Still, this miniature act of bulwarking aside, I am among the many Americans who habitually convert their property into digital forms. According to CNBC, US DVD sales , while comparatively modest Blu-ray revenues have fallen some 24 percent since their 2013 peak. At the same time, three-quarters of American households subscribe to at least one video streaming service, whose revenues now dominate the home market.
The erosion of personal ownership
Similar trends exist in other media: Digital music sales surpassed physical ones in 2011, only for streaming to overtake digital purchases five years later; last year, digital video game sales outpaced their physical counterpart, while subscription models continue to grow in popularity. With the advent of NFTs, the art and collectibles markets are now exploding in goods’ most aggressively impalpable form yet.

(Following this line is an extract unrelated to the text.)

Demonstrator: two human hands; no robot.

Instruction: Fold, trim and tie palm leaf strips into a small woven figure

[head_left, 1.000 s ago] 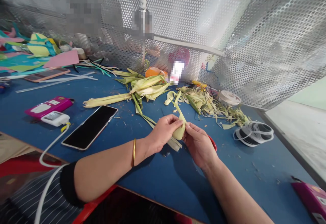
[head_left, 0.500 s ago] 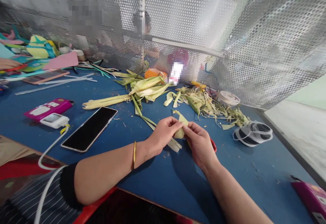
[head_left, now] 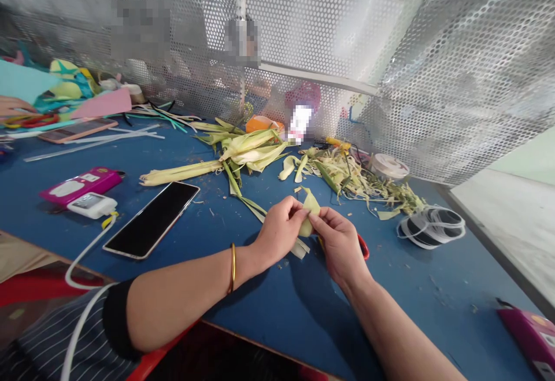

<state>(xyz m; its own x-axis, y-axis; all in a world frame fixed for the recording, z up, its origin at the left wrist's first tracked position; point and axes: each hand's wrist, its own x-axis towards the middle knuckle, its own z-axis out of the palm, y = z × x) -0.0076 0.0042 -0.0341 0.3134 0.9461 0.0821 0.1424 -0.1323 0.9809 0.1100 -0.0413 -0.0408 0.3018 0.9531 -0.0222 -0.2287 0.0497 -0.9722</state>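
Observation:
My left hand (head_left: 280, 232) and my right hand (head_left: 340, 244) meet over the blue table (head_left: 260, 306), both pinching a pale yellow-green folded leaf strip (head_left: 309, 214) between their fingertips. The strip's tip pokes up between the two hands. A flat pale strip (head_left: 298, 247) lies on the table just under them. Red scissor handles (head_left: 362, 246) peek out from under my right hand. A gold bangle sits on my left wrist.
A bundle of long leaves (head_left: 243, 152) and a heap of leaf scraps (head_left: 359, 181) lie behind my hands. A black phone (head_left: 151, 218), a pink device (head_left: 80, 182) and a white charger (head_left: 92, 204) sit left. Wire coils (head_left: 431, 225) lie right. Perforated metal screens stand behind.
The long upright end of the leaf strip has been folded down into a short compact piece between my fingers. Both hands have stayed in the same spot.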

These dual trends – the rise of purchased and subscription-based non-physical media – are driven by the benefits such consumption provides, chiefly convenience. Digital and streaming media generally offer minimal effort to access and strong portability without physical degradation or the constraints imposed by taking up physical space (say, in a box on a TV stand). But such benefits do impose costs, like streaming’s aforementioned unending billing cycles and lack of library control, or the limits a digital purchaser faces when trying to lend or resell their wares. In fact, as some digital consumers have found out firsthand, they may suddenly no longer have their purchases at all.
On a larger scale, these trends are transforming the way we relate to our possessions, and thus to ourselves and the world around us. “I am what I have,” Jean-Paul Sartre wrote in his essential existentialist text Being and Nothingness in 1949. Four decades later, York University professor Russell W. Belk coined the term “extended self” to describe how humans incorporate their belongings into their self-conception. “The greater the control we exercise,” Belk wrote, “the more closely allied with self the object should become.” They may also help place us within space and time, reflecting our past (a souvenir from a long-ago vacation) and our planned future (the new yoga mat meant to inspire routine practice). Thanks to what is known as the endowment effect, we tend to value these objects in our possession over their equivalents.